* **Work item**
The required result is one figure, the count of lines below with the string "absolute" in them.

* **Given information**
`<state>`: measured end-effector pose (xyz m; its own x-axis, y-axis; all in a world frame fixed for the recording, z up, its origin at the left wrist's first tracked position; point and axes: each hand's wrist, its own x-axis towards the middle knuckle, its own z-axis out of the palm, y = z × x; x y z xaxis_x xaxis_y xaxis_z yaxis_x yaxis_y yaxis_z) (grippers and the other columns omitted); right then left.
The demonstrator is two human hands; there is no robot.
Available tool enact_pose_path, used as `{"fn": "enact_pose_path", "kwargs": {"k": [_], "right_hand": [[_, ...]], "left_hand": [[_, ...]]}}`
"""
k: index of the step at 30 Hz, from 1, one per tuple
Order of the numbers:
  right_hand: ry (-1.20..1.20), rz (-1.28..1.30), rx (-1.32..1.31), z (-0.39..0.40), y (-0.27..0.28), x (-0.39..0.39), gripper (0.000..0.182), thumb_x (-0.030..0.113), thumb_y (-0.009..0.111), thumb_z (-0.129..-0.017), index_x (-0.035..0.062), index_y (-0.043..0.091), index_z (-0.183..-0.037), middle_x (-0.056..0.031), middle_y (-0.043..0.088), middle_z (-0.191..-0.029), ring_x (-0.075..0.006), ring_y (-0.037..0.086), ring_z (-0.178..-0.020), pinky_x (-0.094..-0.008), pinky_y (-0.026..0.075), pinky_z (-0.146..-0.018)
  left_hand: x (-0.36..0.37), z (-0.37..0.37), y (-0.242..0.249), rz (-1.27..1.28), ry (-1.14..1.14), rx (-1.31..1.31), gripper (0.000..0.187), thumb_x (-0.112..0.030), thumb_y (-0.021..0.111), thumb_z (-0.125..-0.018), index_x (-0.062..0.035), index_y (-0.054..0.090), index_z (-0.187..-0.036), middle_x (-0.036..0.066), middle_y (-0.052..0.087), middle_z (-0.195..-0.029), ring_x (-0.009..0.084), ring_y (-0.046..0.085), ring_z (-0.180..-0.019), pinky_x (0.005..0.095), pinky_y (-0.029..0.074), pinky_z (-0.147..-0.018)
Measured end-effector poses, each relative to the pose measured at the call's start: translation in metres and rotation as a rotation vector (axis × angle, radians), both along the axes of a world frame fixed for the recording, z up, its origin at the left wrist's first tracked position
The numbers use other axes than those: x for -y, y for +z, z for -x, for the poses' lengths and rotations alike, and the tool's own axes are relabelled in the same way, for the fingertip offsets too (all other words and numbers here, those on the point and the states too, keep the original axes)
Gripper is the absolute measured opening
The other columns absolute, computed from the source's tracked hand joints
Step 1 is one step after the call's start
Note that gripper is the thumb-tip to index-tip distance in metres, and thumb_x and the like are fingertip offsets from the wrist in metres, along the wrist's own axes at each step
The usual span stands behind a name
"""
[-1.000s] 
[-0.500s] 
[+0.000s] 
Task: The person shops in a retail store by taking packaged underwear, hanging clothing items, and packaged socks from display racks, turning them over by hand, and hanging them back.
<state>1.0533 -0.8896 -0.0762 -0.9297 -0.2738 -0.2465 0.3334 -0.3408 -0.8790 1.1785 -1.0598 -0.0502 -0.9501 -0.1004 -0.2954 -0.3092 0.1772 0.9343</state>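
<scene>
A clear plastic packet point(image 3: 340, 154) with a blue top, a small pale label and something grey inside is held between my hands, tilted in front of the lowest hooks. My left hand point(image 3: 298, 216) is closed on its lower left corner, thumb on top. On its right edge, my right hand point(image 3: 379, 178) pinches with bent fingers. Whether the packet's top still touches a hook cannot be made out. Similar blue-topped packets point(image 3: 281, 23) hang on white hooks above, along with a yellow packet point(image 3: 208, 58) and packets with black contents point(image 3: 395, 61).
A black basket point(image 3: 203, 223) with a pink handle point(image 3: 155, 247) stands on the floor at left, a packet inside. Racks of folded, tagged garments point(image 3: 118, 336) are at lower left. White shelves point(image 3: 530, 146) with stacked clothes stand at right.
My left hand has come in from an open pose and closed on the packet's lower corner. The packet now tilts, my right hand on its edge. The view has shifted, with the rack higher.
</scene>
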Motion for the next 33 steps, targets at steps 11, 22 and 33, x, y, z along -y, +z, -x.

* **Your response**
2